After a two-year hiatus, Sweden announced on Monday that it will re-open a preliminary rape investigation into WikiLeaks founder Julian Assange that was dropped in 2017.

Eva-Marie Persson, deputy chief prosecutor, said that she ‘shortly’ will file an application at the district court in Uppsala, north of Stockholm, that Assange ‘be detained in his absence suspected on probable cause for an allegation of rape from August 2010.’  The alleged crime occurred in the municipality of Enkoping, which is part of the Uppsala court's jurisdiction.

She was also planning to file a European arrest warrant requesting Assange's extradition to Sweden after he has served a sentence in Britain for skipping bail.

Persson said Swedish courts ‘on several occasions have examined the detention issue’ and concluded that Assange was ‘suspected of rape on August 17 [2010] on probable cause, which is the higher degree of suspicion.’  The Swedish statute of limitations regarding the rape probe does not run out until August 17, 2020, she said.

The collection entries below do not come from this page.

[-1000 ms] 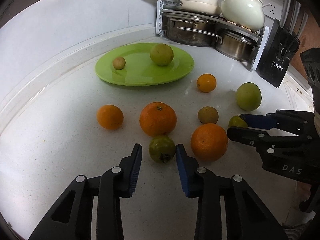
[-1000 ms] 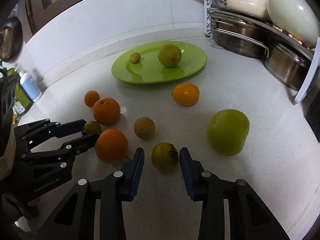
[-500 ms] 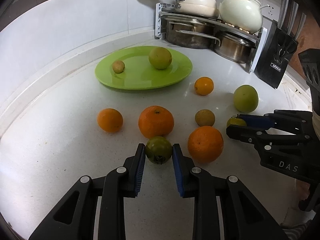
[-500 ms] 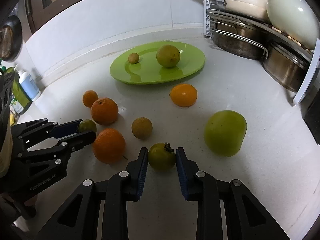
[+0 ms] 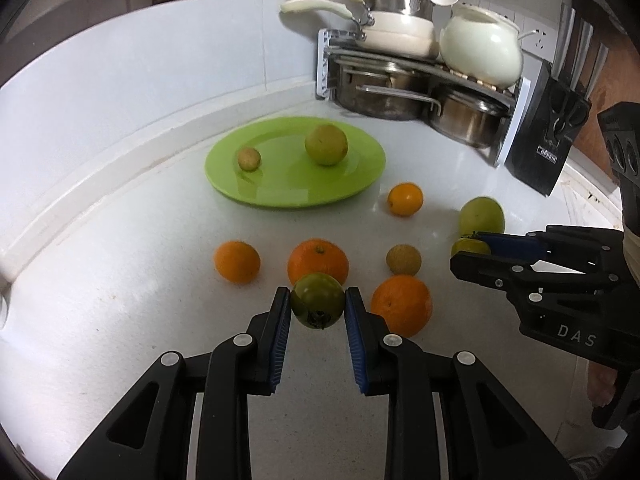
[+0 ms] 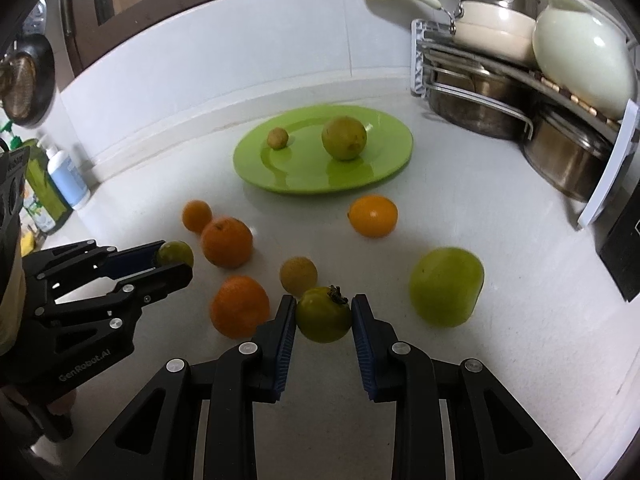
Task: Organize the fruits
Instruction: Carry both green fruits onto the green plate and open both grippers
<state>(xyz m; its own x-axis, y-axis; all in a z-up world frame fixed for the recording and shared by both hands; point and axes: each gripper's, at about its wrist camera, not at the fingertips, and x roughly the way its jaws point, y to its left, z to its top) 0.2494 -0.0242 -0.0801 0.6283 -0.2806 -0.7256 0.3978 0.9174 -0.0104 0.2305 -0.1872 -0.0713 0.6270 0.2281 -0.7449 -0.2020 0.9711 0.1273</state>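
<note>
My left gripper (image 5: 318,306) is shut on a small dark-green fruit (image 5: 318,301) and holds it a little above the white counter. My right gripper (image 6: 323,314) is shut on a small yellow-green fruit with a dark calyx (image 6: 323,314), also lifted slightly. Each gripper shows in the other view, left (image 6: 170,258) and right (image 5: 466,248). A green plate (image 5: 360,184) at the back holds a green lemon (image 5: 326,145) and a small brownish fruit (image 5: 249,159). Several oranges and a big green fruit (image 6: 446,286) lie loose on the counter.
A metal rack with pots and a white kettle (image 5: 480,48) stands at the back right, with a black knife block (image 5: 556,148) beside it. Bottles (image 6: 66,184) stand at the far left in the right wrist view. A small tan fruit (image 6: 298,274) lies just beyond my right gripper.
Both grippers have closed onto their small green fruits and lifted them slightly off the counter. The other fruits have not moved.
</note>
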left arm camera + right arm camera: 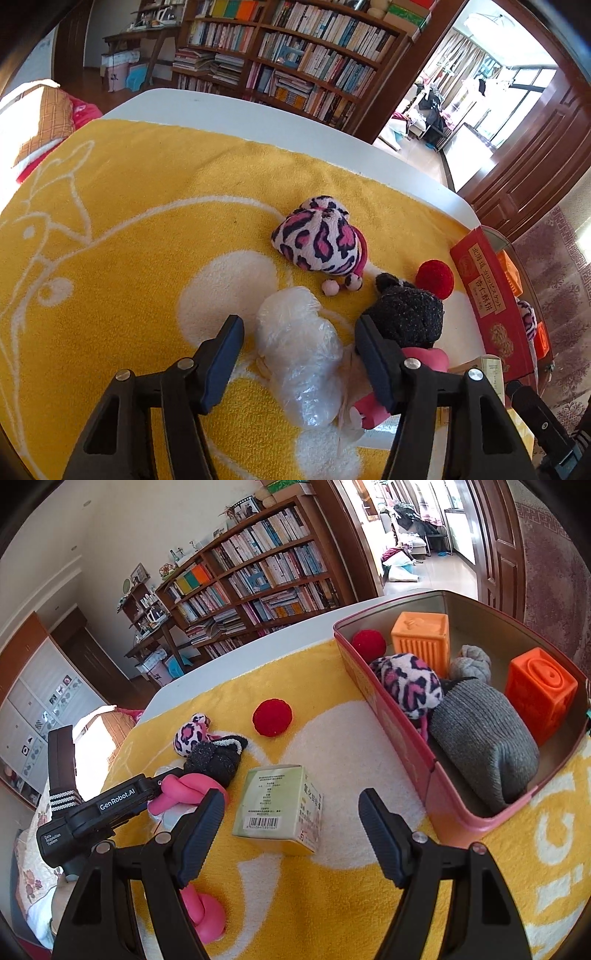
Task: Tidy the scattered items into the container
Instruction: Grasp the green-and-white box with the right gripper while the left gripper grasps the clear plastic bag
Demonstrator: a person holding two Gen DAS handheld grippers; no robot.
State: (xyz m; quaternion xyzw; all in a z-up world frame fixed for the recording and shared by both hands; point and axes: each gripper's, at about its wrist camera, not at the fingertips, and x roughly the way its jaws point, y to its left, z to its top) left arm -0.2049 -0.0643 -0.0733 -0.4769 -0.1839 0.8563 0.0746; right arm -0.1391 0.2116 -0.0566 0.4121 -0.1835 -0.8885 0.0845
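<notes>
My left gripper (299,336) is open, its fingers on either side of a clear plastic-wrapped white bundle (299,354) on the yellow towel. Beside it lie a black knitted item (406,317), a pink knotted toy (424,360), a red ball (435,277) and a pink leopard plush (319,240). My right gripper (291,805) is open above a pale green carton (280,808). The red tin (436,775) at the right holds orange blocks (539,690), a grey knit (484,734), a leopard plush (406,683) and a red ball (368,646).
The yellow towel (129,229) covers a white table (221,107) whose far edge is near. The left gripper's body (96,812) shows at the left in the right wrist view. A bookcase (288,55) stands behind the table. The tin's side (487,295) borders the towel's right.
</notes>
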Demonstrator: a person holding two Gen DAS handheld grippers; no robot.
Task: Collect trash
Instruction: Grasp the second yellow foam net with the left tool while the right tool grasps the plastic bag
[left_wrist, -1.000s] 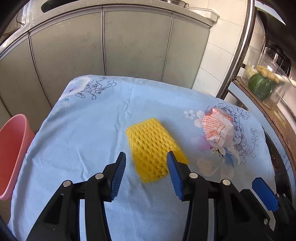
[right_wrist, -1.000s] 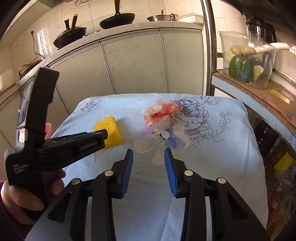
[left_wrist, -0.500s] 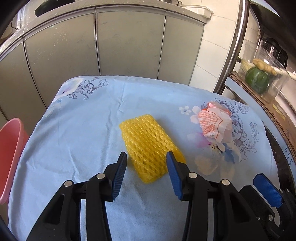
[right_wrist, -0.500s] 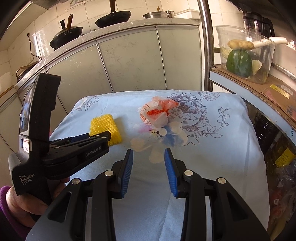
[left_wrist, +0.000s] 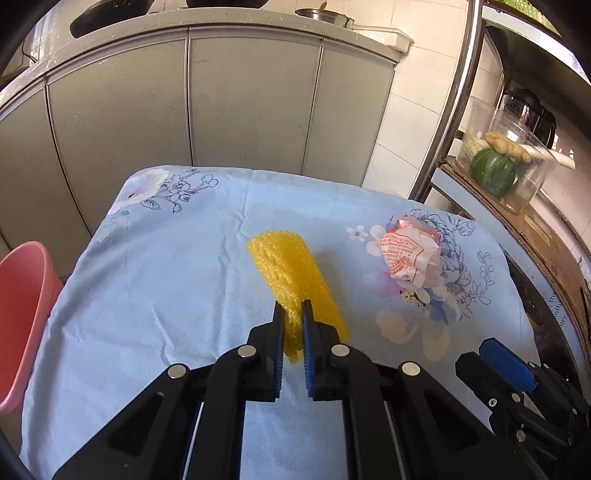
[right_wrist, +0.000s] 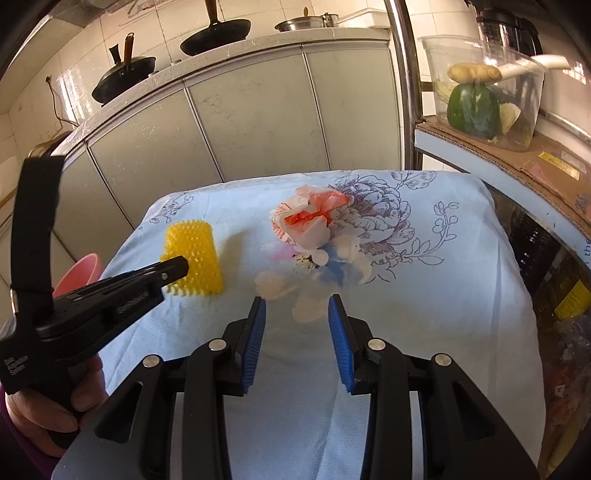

Persson's decision was announced after a request was made on April 11 by the lawyer Elisabeth Massi Fritz, who represents a woman who alleges that she was raped by Assange during a 2010 visit to Sweden. Assange has denied the allegation.

Massi Fritz later said she and her client welcomed the decision.

‘She feels very grateful and is very hopeful to get redress,’ Massi Fritz told reporters, adding that they ‘hope that justice will finally prevail.’  The decision has restored the woman's ‘trust in the Swedish judiciary,’ and it is a signal ‘that no one stands above the law.’  The request to re-open the Swedish probe was made the same day as British police dragged Assange from the Ecuadorian embassy in London after Ecuador withdrew his political asylum.

‘On account of Julian Assange leaving the Ecuadorian embassy, the circumstances in this case have changed,’ Persson told a news conference.

A British court on May 1 sentenced Assange to 50 weeks in prison for breaching bail conditions in Britain over a 2010 warrant.

Assange, 47, is also the subject of a US extradition request linked to charges of conspiring with former US military intelligence analyst Chelsea Manning to leak a trove of classified material in 2010.

Persson said she would seek to conduct a new interview with Assange in Britain, possibly via videolink, but could not offer a date and ‘this hinges on Assange's consent’ as part of her effort to conclude the preliminary investigation.

Since the US also wants Assange's extradition, it would be ‘up to the British authorities to determine which request would have precedence,’ she said.

Persson also said that if Assange were to be extradited to Sweden he would not be extradited from Sweden to a third country without British consent.

In London, Kristinn Hrafnsson, editor of the whistle-blowing website WikiLeaks, told dpa that the Swedish decision could give Assange ‘the chance to clear his name.’  ‘Assange has always been willing to answer questions,’ he said.

Assange's Swedish lawyer Per E Samuelson said he was ‘very surprised’ over the prosecutor's decision.

‘It is unreasonable to torment a person who is serving a prison sentence in England and who has [just] been requested to be extradited to the United States over his journalistic work,’ he said.

This was a reference to the publication of classified US documents.

A demand that Assange should take part in a Swedish investigation is ‘unreasonable,’ he added.

Ecuadorian prosecutors have meanwhile given permission to authorities to search the room where Assange lived at the Ecuadorian embassy in London for about seven years, the Spanish daily El Pais reported.

 Documents, cell phones and computers found in the room can be handed over to the US, El Pais quoted an official document as saying. The room, which has been sealed off, is due to be searched on May 20.

Assange's Spanish lawyer, Baltasar Garzon, accused Quito of violating the right to asylum.

The Australian national was living inside the embassy to avoid arrest and extradition to Sweden.

Three other cases of alleged sexual assault against Assange were dropped in 2014 due to the Swedish statute of limitations.